# PL Batplane question



## Prince of Styrene II (Feb 28, 2000)

So I'm in a bit of a slump, so I thought I'd crank out a quick model to help me out of the blues. As I'm putting the wings of the Batplane together, I notice that from the base to the tips, there's a slight curve downward. Is that supposed to be there? Looks a bit non-aerodynamic, & was wonderning if I should straighten out the wings before I glue them on.

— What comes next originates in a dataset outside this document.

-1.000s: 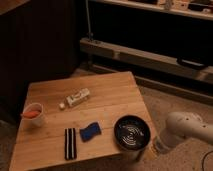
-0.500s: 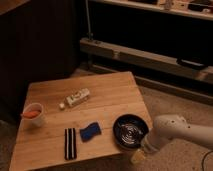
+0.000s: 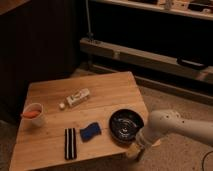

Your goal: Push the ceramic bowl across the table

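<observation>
- At the near right corner of the table (image 3: 110, 87), the bowl (image 3: 126, 125) is seen close to the edge, with most of the planks lying beyond it.
- The gripper (image 3: 134, 150) is held low at the table edge, just beside the bowl's near rim, apparently so that a push can be driven away from the robot. Contact cannot be confirmed.
- Whether the gripper is open or closed cannot be told.
- A blue sponge (image 3: 90, 132) lies near the bowl and a cup (image 3: 34, 114) well apart, probably outside a straight push.
</observation>
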`<state>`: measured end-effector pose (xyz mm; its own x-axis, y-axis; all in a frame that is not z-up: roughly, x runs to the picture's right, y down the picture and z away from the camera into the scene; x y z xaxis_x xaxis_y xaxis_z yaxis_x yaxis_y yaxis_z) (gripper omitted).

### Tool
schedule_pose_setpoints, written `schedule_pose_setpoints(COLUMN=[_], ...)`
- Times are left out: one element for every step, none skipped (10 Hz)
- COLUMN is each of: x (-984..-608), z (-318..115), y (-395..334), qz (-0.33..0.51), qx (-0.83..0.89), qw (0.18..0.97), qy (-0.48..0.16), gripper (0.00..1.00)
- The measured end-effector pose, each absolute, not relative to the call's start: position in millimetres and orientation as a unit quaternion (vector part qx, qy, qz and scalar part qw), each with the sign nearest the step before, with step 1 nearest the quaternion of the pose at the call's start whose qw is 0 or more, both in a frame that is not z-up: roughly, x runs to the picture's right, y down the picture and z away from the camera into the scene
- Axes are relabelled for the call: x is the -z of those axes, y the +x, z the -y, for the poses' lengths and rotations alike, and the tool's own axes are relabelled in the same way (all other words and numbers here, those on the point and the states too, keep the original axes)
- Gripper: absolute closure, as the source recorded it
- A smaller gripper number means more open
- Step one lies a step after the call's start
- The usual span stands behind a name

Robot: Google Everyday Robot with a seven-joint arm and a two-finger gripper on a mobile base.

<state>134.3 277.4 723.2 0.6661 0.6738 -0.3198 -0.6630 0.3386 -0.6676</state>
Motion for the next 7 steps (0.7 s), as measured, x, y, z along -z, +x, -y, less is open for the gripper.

Thanks for your help! :wave:


----------



## Just Plain Al (Sep 7, 1999)

Mine were curved, I straightened them then decided to hell with aerodynamics the curve looked "cooler" to me. So I re-curved them. I remember back when it came out there were alot of posts about the curve and whether the Aurora was curved or not because people remembered it both ways. I don't think posts that old are still in the achives since it was probably before "THE GREAT PURGE" and several servers ago.


----------



## Prince of Styrene II (Feb 28, 2000)

Thanks for the info, Al! I think I'll keep 'em curved. An aerodynamical no no, I'm sure, but heck, it does look cool! :thumbsup:


----------



## Rattrap (Feb 23, 1999)

I have one of the Aurora releases, and the wings on it are straight. So now I have one of each. CultTVMan used to carry a set of straight replacement wings, but I don't know if they're still available.

Go with what you like, I say.


----------



## John P (Sep 1, 1999)

I think we were told that PL created their molds using laser-scans of an Aurora kit that had warped wings. In reality, they're supposed to be straight.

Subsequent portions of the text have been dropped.